> What is being asked:
Within the records below is a range that opens at the line with "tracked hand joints" and closes at the line with "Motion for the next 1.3". Return that range word for word, both ends included, and only that range.

====== Exercise data ======

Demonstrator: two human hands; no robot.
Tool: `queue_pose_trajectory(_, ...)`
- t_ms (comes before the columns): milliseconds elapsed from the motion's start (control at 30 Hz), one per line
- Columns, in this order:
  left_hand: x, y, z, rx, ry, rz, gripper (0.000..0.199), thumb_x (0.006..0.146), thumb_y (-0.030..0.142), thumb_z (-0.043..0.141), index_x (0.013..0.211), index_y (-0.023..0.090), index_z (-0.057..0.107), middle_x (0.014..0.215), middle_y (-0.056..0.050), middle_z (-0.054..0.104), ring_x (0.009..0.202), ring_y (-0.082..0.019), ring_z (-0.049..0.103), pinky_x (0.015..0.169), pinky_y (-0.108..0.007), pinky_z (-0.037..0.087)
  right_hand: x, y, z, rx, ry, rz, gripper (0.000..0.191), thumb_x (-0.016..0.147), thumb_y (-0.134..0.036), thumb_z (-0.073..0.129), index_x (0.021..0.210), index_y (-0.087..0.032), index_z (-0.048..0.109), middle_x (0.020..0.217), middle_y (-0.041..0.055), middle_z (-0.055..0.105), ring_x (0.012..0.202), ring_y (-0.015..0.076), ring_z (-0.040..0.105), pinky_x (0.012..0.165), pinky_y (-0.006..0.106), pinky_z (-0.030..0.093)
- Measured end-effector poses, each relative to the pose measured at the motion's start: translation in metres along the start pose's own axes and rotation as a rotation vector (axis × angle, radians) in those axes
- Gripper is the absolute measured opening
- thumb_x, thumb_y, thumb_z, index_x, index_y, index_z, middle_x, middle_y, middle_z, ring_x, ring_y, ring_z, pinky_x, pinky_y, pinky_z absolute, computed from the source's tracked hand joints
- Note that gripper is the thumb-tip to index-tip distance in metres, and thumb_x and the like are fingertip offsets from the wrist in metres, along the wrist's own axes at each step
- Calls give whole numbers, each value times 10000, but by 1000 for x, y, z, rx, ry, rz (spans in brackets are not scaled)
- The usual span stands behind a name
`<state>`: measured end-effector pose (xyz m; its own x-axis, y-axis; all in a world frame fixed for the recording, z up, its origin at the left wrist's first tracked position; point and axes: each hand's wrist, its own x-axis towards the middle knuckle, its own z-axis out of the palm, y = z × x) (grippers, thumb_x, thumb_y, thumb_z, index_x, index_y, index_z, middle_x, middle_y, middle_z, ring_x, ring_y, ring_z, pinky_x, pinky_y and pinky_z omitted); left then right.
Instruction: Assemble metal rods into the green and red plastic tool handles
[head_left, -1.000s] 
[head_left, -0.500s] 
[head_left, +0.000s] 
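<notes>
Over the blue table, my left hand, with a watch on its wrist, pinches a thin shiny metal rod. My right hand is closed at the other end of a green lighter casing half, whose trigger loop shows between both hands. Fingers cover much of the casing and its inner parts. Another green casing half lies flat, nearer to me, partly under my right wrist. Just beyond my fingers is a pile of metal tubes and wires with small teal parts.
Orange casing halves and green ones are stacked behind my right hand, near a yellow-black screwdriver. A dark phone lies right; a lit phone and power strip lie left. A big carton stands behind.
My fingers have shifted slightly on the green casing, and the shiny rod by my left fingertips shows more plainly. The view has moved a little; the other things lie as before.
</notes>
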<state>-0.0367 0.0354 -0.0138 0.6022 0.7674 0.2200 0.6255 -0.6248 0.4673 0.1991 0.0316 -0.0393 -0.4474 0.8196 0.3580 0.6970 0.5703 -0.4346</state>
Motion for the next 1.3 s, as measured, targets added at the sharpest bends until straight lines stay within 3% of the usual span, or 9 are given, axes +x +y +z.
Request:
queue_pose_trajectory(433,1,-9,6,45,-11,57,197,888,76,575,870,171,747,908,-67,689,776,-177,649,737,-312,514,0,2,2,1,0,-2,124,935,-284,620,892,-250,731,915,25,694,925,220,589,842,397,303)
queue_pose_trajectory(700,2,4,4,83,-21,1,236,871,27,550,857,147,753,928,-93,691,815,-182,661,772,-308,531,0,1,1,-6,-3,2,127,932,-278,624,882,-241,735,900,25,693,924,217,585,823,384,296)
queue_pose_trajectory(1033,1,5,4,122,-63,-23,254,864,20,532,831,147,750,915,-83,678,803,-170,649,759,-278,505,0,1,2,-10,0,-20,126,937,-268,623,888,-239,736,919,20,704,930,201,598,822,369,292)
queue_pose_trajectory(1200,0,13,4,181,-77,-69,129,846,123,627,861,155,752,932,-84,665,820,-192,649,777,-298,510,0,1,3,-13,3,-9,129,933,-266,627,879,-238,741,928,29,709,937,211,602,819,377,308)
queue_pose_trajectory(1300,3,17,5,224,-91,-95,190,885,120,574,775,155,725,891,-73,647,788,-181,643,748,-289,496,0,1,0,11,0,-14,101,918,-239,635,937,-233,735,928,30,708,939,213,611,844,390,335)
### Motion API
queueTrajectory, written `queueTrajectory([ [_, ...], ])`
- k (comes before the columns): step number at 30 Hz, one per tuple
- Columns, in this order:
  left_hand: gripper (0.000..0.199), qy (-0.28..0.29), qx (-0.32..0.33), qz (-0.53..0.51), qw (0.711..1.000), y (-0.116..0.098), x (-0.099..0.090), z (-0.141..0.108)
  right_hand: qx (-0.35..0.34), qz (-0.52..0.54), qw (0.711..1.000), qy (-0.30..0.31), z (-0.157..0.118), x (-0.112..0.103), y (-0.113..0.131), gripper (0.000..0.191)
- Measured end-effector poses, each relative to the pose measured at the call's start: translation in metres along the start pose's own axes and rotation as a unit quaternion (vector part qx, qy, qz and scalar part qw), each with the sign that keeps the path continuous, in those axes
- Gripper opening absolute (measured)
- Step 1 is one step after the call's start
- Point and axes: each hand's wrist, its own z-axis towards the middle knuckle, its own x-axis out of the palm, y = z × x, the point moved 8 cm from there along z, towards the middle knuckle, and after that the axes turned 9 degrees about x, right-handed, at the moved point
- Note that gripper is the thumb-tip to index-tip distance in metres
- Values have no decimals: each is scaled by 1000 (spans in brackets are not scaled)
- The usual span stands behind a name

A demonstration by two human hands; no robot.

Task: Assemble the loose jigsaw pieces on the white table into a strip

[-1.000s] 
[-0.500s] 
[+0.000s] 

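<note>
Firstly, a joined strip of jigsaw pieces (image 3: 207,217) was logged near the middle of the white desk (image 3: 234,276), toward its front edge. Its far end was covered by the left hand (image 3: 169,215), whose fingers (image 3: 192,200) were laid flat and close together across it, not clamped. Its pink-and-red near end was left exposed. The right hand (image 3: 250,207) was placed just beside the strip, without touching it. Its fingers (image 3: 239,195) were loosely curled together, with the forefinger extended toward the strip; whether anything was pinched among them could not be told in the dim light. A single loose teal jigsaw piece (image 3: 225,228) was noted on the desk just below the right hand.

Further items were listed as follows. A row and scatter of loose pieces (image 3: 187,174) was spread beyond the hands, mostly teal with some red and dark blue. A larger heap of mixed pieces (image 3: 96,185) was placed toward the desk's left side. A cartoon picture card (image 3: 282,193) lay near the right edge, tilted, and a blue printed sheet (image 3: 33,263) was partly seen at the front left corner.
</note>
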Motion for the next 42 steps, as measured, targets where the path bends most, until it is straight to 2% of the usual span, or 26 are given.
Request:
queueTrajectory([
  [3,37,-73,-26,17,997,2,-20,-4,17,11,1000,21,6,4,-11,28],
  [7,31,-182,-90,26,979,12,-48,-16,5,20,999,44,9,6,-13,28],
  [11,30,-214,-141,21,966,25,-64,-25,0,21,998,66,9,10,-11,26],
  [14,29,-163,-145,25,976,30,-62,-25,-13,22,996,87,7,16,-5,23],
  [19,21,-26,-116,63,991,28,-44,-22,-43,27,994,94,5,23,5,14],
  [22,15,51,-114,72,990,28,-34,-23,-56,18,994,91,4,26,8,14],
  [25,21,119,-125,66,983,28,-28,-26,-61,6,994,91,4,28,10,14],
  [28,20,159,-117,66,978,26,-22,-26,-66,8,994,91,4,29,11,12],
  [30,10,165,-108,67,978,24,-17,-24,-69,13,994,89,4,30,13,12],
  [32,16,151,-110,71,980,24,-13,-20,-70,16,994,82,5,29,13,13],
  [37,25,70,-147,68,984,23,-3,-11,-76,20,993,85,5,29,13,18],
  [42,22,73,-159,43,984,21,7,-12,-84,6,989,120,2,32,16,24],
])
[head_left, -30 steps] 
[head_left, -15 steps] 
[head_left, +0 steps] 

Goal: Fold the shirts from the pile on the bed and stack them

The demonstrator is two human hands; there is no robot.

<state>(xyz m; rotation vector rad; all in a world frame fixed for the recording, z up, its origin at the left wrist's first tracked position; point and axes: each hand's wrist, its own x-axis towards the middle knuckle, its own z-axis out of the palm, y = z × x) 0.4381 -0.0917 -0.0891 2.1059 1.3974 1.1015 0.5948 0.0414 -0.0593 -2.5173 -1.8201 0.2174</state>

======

> Answer below:
- thumb_x, thumb_y, thumb_z, index_x, index_y, index_z, middle_x, middle_y, middle_z, ring_x, ring_y, ring_z, pinky_x, pinky_y, pinky_z absolute, computed from the source's tracked hand joints
- Note that gripper is the thumb-tip to index-tip distance in metres, and thumb_x and the like are fingertip offsets from the wrist in metres, along the wrist's own axes at each step
- Calls give whole numbers, each value times 10000, but by 1000 for x, y, z, rx, ry, rz (spans in brackets are not scaled)
- The usual span stands behind a name
`<state>`: measured end-effector pose (xyz m; its own x-axis, y-axis; all in a world frame fixed for the recording, z up, its origin at the left wrist's first tracked position; point and axes: each hand's wrist, its own x-axis towards the middle knuckle, its own z-axis out of the palm, y = z × x) (grippers, thumb_x, thumb_y, thumb_z, index_x, index_y, index_z, middle_x, middle_y, middle_z, ring_x, ring_y, ring_z, pinky_x, pinky_y and pinky_z omitted); left then right.
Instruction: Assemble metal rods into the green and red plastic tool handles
[head_left, -1.000s] 
[head_left, -0.500s] 
[head_left, +0.000s] 
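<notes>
Over the blue table, my left hand, with a watch on its wrist, pinches a thin shiny metal rod. My right hand is closed at the other end of a green lighter casing half, whose trigger loop shows between both hands. Fingers cover much of the casing and its inner parts. Another green casing half lies flat, nearer to me, partly under my right wrist. Just beyond my fingers is a pile of metal tubes and wires with small teal parts.
Orange casing halves and green ones are stacked behind my right hand, near a yellow-black screwdriver. A dark phone lies right; a lit phone and power strip lie left. A big carton stands behind.
My fingers have shifted slightly on the green casing, and the shiny rod by my left fingertips shows more plainly. The view has moved a little; the other things lie as before.
</notes>
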<state>-0.0367 0.0354 -0.0138 0.6022 0.7674 0.2200 0.6255 -0.6248 0.4673 0.1991 0.0316 -0.0393 -0.4474 0.8196 0.3580 0.6970 0.5703 -0.4346</state>
Motion for the next 1.3 s, as measured, targets added at the sharpest bends until straight lines stay within 3% of the usual span, or 9 are given, axes +x +y +z.

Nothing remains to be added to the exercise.